# [Available records]

════════════════════

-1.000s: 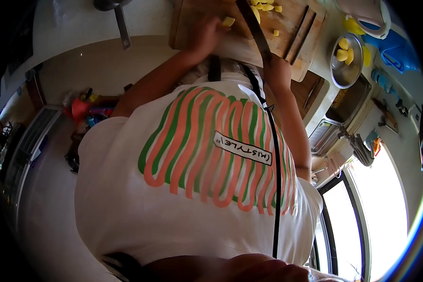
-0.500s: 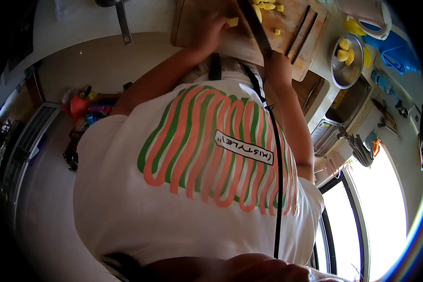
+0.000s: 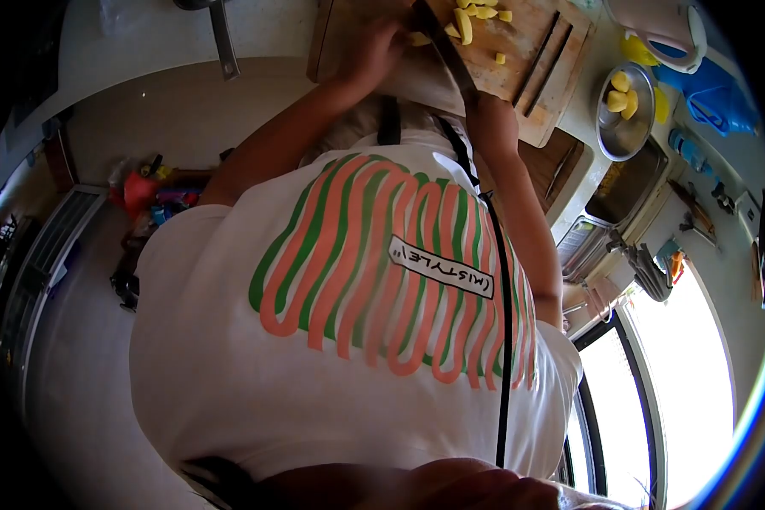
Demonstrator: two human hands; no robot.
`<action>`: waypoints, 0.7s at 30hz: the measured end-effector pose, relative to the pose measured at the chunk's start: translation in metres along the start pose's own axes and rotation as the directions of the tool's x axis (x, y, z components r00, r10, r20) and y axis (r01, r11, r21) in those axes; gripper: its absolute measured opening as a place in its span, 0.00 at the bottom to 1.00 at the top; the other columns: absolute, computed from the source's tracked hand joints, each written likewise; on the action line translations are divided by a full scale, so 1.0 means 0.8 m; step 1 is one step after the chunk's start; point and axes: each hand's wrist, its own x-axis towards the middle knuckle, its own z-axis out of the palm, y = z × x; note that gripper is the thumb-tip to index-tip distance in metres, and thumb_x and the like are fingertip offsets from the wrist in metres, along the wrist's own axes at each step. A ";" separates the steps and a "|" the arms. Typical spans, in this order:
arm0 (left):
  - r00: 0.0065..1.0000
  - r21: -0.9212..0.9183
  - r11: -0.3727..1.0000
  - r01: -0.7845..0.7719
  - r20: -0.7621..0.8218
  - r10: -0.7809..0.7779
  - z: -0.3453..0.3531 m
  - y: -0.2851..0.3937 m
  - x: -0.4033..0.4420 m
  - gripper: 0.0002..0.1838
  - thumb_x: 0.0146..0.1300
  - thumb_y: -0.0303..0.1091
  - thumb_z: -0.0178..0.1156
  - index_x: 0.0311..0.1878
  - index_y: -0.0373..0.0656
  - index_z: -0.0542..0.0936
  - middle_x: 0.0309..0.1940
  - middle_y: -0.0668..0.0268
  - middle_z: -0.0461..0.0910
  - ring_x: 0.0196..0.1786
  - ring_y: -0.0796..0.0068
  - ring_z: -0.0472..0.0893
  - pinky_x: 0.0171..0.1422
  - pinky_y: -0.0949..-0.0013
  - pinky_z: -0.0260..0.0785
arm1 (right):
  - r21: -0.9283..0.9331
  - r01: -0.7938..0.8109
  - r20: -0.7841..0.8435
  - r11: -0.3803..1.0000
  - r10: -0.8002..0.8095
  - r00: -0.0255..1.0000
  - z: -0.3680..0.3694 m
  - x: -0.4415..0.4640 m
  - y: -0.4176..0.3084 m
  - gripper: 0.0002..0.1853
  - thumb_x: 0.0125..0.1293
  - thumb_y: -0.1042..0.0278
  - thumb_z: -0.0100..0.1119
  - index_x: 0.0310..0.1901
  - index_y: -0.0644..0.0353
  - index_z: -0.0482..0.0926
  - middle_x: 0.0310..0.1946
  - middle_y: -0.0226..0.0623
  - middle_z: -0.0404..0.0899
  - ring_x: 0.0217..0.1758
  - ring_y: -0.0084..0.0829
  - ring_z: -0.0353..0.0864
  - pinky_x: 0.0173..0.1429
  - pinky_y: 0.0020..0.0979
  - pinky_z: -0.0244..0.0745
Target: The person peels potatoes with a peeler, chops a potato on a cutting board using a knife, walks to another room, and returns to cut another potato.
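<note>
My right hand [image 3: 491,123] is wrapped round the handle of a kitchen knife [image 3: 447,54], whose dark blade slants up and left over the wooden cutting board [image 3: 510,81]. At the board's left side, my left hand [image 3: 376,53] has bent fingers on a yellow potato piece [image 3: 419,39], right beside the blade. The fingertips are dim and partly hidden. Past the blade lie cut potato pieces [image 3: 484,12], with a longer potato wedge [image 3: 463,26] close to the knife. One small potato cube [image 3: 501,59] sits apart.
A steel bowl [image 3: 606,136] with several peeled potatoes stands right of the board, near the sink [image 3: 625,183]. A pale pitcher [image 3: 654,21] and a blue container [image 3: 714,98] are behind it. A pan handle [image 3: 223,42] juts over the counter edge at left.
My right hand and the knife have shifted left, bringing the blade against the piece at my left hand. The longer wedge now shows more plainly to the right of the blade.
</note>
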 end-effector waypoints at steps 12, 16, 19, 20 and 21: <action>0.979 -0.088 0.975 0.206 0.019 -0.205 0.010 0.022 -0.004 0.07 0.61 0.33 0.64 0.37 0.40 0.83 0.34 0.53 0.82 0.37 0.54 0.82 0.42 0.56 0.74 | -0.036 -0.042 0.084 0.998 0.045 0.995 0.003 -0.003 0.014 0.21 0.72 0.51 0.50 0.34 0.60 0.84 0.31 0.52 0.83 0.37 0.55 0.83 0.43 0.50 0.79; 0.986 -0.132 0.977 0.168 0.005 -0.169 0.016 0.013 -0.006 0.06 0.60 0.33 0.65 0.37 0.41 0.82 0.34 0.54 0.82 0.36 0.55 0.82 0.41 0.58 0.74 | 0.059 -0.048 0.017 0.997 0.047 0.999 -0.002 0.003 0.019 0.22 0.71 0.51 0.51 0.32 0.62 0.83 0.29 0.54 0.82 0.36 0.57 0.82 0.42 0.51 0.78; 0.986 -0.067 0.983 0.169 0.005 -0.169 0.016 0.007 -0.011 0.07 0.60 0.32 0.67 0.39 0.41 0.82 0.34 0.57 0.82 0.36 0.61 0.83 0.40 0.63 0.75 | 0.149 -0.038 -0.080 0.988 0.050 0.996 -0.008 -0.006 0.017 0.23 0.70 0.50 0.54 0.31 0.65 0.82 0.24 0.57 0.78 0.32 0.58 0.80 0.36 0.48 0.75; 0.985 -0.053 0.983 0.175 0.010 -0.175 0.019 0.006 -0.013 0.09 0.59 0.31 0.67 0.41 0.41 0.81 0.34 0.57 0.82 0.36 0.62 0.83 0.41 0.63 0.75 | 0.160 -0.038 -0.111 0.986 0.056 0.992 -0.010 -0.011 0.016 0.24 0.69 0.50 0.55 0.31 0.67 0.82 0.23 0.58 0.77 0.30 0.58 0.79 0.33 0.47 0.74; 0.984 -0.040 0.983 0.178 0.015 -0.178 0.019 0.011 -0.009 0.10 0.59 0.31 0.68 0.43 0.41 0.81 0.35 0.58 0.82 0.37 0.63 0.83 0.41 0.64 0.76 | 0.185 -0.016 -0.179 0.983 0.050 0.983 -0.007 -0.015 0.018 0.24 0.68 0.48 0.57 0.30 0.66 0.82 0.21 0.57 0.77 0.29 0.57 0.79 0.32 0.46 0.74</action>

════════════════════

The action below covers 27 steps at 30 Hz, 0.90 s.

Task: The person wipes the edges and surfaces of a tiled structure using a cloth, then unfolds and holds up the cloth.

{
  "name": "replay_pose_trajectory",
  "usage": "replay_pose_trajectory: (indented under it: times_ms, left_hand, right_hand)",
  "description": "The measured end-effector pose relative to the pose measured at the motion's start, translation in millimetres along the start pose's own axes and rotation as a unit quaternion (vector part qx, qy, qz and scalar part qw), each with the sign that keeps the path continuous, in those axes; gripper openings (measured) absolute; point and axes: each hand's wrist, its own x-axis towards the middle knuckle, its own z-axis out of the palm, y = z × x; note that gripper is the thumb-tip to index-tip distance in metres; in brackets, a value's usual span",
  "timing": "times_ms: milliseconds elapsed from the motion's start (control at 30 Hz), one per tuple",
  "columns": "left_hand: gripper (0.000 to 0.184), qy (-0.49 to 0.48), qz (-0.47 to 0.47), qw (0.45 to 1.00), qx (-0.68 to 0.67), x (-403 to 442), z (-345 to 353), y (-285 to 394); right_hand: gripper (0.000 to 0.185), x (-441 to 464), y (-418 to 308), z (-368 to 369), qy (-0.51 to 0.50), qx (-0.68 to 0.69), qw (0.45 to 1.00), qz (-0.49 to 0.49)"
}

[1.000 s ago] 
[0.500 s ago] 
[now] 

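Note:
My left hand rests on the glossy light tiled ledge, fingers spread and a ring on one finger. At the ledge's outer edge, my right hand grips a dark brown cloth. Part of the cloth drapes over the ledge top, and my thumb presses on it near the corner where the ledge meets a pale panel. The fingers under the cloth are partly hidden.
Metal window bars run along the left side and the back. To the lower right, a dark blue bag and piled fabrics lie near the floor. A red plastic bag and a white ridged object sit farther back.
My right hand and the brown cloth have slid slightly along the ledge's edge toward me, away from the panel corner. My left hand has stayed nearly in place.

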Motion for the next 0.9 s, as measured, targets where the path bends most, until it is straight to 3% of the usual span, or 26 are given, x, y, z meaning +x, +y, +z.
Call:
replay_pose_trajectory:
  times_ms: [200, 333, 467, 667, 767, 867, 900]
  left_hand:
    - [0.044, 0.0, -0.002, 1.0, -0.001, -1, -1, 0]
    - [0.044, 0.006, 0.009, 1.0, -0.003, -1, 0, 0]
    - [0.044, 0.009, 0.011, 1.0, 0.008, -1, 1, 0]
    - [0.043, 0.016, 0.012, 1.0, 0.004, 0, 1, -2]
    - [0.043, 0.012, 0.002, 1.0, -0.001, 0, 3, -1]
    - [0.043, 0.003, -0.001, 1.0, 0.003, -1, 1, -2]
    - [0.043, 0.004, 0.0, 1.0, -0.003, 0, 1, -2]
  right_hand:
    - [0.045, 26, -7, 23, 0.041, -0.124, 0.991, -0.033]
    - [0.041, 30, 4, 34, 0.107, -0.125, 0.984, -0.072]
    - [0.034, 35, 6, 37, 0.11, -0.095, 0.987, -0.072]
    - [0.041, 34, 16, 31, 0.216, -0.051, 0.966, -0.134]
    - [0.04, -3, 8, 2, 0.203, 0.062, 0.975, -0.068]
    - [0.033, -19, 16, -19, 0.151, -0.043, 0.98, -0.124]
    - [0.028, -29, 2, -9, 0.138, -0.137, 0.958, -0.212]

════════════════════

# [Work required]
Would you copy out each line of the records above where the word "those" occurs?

# [Expected answer]
`<action>`: waypoints, 0.7s at 30hz: the measured end-effector pose, relative to the pose measured at the chunk's start: translation in metres along the start pose's own axes and rotation as the directions of the tool's x axis (x, y, z components r00, r10, r20) and y axis (r01, r11, r21) in those axes; gripper: its absolute measured opening as a place in its span, 0.00 at the bottom to 1.00 at the top; the other columns: absolute, computed from the source's tracked hand joints, each written likewise; on the action line translations are divided by a full scale, so 1.0 means 0.8 m; step 1 is one step after the chunk's start; point and axes: each hand's wrist, its own x-axis towards the middle knuckle, its own z-axis out of the palm, y = z × x; note that gripper is the thumb-tip to index-tip distance in metres, and thumb_x and the like are fingertip offsets from the wrist in metres, along the wrist's own axes at each step. A ";" separates the steps and a "|" the arms. Typical spans, in this order:
  "description": "The measured end-effector pose relative to the pose measured at the motion's start, translation in millimetres along the start pose's own axes and rotation as a unit quaternion (vector part qx, qy, qz and scalar part qw), each with the sign that keeps the path continuous, in those axes; gripper openings (measured) absolute; point and axes: each hand's wrist, its own x-axis towards the middle knuckle, its own z-axis out of the palm, y = z × x; note that gripper is the thumb-tip to index-tip distance in metres; in brackets, a value's usual span",

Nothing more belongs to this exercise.